Qui suis-je vraiment sous traitement ?
Un jour, j’ai réalisé que certaines de mes émotions ne semblaient plus tout à fait… les miennes.
Il y a des jours où tout est terne, gris, sans relief. Et puis, d’autres où la joie explose, tellement forte que j’ai l’impression de vouloir vomir des arcs-en-ciel. Je ne sais jamais à quoi m’attendre en me réveillant.
J’ai appris à ne plus m’identifier à mes pensées, à prendre du recul. Mais quand l’euphorie dure trop longtemps, quand elle devient trop intense, je me surprends à en vouloir encore, à la chercher comme une drogue. Et quand la tristesse s’invite, c’est la même chose, sauf que cette fois, c’est beaucoup moins drôle.
Alors, je me pose la question : où est la frontière entre moi et l’effet des antidépresseurs ? Ce médicament est censé m’aider à réguler quelque chose en moi. Mais si c’est lui qui lisse mes émotions, qui module mes réactions… est-ce que je pense encore vraiment par moi-même ?
Le brain fog : l’invisible dans la tête
Parfois, c’est comme si mon cerveau refusait de démarrer. Je cherche mes mots, mes idées s’embrouillent, ma concentration m’échappe. Un vrai bug mental.
Le paradoxe, c’est ça : je prends ce traitement pour aller mieux, pour soulager mes douleurs digestives. Mais en retour, j’ai l’impression d’être déconnectée de moi-même.
La stigmatisation : quand dire "je prends des antidépresseurs" suffit à être jugé
Quand j’en parle, les réactions sont souvent les mêmes.

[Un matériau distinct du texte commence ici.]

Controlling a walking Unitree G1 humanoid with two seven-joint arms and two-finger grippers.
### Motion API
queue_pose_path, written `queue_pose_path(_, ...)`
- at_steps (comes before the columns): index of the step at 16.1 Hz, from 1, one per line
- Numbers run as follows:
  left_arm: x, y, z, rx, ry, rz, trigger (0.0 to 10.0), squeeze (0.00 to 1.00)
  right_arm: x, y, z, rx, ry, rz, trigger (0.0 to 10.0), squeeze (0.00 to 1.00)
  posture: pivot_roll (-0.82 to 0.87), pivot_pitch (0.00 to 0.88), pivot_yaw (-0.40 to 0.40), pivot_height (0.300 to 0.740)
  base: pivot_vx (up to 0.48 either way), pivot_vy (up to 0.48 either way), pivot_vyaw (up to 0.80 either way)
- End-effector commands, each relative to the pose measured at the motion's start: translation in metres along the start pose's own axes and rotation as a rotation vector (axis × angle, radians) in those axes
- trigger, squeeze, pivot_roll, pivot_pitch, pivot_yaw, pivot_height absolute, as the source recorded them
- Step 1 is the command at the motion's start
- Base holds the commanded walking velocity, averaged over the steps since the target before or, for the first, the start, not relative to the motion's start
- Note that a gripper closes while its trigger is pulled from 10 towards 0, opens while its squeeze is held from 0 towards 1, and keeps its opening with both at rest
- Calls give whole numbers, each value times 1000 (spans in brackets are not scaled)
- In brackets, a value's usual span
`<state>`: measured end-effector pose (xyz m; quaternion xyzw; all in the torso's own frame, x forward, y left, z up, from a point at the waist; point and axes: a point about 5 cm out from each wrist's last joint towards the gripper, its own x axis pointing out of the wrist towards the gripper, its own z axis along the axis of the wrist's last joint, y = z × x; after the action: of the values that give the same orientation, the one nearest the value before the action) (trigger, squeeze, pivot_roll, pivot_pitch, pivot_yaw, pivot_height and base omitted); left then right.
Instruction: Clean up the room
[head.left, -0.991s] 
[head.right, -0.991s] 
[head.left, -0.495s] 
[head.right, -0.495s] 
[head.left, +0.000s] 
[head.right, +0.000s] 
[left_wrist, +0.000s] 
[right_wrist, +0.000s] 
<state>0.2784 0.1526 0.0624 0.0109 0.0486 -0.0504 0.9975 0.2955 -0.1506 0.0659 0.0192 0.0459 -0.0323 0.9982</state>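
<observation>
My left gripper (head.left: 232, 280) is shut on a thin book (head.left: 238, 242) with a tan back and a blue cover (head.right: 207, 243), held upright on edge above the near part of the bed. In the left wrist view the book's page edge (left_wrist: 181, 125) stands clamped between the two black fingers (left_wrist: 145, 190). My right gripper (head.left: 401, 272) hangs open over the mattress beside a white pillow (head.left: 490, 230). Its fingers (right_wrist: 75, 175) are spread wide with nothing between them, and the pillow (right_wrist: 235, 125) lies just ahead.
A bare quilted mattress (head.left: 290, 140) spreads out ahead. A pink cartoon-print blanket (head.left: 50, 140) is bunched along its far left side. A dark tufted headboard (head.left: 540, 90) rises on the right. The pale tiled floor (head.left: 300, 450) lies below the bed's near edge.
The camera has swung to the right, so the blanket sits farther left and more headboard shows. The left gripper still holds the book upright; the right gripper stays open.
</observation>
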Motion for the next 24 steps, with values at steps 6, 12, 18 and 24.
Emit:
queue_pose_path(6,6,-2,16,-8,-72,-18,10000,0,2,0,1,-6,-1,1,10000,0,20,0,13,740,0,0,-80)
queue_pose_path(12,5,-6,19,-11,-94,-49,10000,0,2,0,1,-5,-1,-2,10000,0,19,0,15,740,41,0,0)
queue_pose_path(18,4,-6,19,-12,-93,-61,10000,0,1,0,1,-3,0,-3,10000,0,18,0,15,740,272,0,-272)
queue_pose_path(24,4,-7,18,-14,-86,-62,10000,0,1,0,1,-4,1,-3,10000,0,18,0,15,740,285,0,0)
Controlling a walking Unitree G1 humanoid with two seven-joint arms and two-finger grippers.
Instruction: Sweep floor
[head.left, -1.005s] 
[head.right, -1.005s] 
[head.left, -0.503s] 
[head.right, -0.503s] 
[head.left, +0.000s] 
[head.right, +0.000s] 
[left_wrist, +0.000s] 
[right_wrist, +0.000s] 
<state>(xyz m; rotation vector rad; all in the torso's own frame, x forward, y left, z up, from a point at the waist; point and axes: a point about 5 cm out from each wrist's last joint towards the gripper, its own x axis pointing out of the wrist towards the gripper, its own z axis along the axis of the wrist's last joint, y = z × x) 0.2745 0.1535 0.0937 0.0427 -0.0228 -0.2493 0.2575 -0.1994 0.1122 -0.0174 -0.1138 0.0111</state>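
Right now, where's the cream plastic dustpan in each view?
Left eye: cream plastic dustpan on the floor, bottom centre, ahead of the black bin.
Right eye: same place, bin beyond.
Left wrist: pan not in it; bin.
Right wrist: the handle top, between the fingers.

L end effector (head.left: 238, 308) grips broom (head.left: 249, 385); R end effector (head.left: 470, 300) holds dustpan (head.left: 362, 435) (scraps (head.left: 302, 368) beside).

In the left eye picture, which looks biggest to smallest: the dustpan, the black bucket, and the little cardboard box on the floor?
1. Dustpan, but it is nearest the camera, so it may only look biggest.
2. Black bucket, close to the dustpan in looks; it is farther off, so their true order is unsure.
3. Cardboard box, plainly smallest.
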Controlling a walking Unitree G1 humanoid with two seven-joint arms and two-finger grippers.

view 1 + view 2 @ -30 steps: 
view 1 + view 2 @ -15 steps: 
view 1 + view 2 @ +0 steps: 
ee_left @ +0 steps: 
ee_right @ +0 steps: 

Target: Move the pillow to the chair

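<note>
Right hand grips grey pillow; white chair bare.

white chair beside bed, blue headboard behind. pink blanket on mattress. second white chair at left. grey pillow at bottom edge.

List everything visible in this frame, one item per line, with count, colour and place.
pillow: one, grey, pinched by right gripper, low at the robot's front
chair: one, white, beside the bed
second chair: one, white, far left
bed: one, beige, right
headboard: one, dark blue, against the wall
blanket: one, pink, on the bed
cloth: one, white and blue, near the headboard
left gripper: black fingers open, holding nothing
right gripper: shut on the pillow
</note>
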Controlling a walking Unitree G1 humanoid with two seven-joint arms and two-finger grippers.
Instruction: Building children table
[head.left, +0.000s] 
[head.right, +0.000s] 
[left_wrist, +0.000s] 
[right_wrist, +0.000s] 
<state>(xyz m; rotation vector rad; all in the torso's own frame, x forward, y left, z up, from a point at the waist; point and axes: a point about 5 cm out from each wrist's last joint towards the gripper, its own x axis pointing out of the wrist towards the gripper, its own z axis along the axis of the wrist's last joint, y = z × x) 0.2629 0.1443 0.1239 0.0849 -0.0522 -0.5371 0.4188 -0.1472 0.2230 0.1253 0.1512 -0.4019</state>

Une surprise mal cachée, un regard en biais, des phrases qui tombent à plat :
"Mais tu n’as pas l’air malade."
Évidemment. C’est mon estomac qui en fait une scène dès que je stresse. Ce que les autres ne voient pas, c’est ce que ça signifie réellement de vivre avec un trouble chronique.
Ils pensent que c’est un détail, que "beaucoup de gens ont des problèmes". Sauf que mon quotidien, c’est ça : je mange, j’ai mal au ventre. Je ne mange pas, j’ai des nausées et des migraines. Si je mange trop, c’est la diarrhée. Sinon, c’est la constipation. Et tout ça, juste parce que mon corps traduit le stress à sa manière.
Une autre réalité de la santé mentale
La santé mentale, ce n’est pas juste "arrêter d’être triste" ou "penser positif". Si c’était aussi simple, on aurait trouvé la recette miracle depuis longtemps.
Ce que personne ne dit, c’est qu’apprendre à vivre avec un traitement, c’est accepter de ne pas savoir combien de temps il faudra le prendre. Une semaine, tout va bien, et la suivante, tout se dérègle.
Et puis il y a cette question : qui suis-je, en dehors du médicament ?
Et si on écoutait vraiment ?
Peut-être qu’au lieu de juger, il faudrait commencer par écouter. Comprendre que la santé mentale est une réalité plus complexe que les clichés.
Aujourd’hui, j’apprends encore à composer avec mon trouble. J’ai compris que tout est lié : mon cerveau, mes émotions, mon système digestif. Tout doit être en équilibre pour que ça fonctionne.
Quant aux antidépresseurs, j’ai arrêté d’avoir honte. Parce qu’au final, ils m’aident bien plus que tous les conseils simplistes qu’on m’a donnés.
PS : Ce texte reflète une partie de mon parcours personnel avec la santé mentale et les traitements. J’ai choisi de partager cette expérience dans un but de sensibilisation, mais cela ne doit pas être interprété comme une indication de mes capacités professionnelles.